I grew up in a pretty average household. We weren’t poor, but we weren’t the kids showing up with the newest Jordans or the next-gen Xbox either. My parents did what they could, and for a while life felt normal.
Things changed fast around age ten. My mom and her husband divorced, and my little brother moved back to Macon with his dad. My mom didn’t take it well. Drugs, alcohol, and chaos filled the space where stability used to be.
A few months later, I came home from a day of swimming and fishing in the Chattahoochee to find my grandmother dead on the floor. A heart attack. That moment shattered whatever was left of our home. My mom spiraled, and without anyone needing to say it out loud, it was understood that I’d be living with my dad from then on.
My dad did his best, but he had already married into a family with three kids. The house was crowded. Money got tight. Even with a solid supervisor job, the bills were heavier than the paycheck. And like a lot of people in small towns trying to survive, he started selling drugs on the side. One bad decision turned into a worse one, and eventually he went to prison on RICO charges.
And like the cliché you hope never becomes your life, I followed the same path—for a bit. Jail a couple times. Bad habits. Bad environments. Bad thinking. It felt like the family curse was waiting with open arms.
Everything changed in December 2024.
I was sitting in Cell 208 in Habersham County Jail—my lowest point, mentally and spiritually. Around 3 AM, I prayed a prayer I’d never prayed before. I asked God to do for me what I clearly couldn’t do myself. I didn’t ask for freedom. I asked for a way out of the cycle. A new life. A new direction.
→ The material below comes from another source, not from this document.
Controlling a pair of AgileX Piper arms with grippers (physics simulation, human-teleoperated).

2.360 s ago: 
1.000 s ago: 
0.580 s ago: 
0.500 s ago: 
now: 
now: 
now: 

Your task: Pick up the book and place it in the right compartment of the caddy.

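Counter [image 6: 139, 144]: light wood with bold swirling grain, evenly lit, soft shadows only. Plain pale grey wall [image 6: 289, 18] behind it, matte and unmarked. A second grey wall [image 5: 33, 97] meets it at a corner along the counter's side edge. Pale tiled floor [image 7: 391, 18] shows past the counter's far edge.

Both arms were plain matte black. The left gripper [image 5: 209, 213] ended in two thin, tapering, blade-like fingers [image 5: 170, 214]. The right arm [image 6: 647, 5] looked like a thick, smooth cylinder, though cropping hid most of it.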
The next morning, guards told me to pack up. I was free to go.
I was shocked. I was supposed to be facing real time. But people on the outside—people I didn’t even know well—had stepped up and sponsored me into a Christian rehab program. I didn’t question it. I walked out and never looked back.
That rehab became my restart. It taught me recovery, discipline, structure, and faith. I worked, saved money, rebuilt myself, strengthened my relationship with God, and slowly started to regain a sense of direction. After eight months, I moved into a more intensive program—the Hickey House—where I’ve spent the last months growing even more deeply.
As of writing this, I’m 350 days clean.
I’ve got a job I love.
I’m working toward my GED, planning to study business, and building this brand every night.
I’m rebuilding my relationship with my grandfather, doing yard work and odd jobs with him on my days off.
We’re planning to launch a landscaping business together—something stable for when my dad gets out, so he has a real chance at rebuilding too.
Relentless wasn’t created because I wanted merch and money.
Relentless was created because I wanted proof.
Proof that change is real.
Proof that curses can be broken.
Proof that God still moves in places most people overlook.
Proof that even someone like me—someone who walked through addiction, grief, poverty, jail, and generational cycles—could build something meaningful.
Relentless is my reminder that the story isn’t over.
And it’s meant to become a reminder for anyone who’s climbing out of their own pit—with faith, discipline, and a hunger for a better life.
This brand is my foundation.
My foot in the door of entrepreneurship.
My testimony.
My purpose.
And my way of giving others a symbol of the fight they’re already in—the fight to rebuild, rise, and live relentless.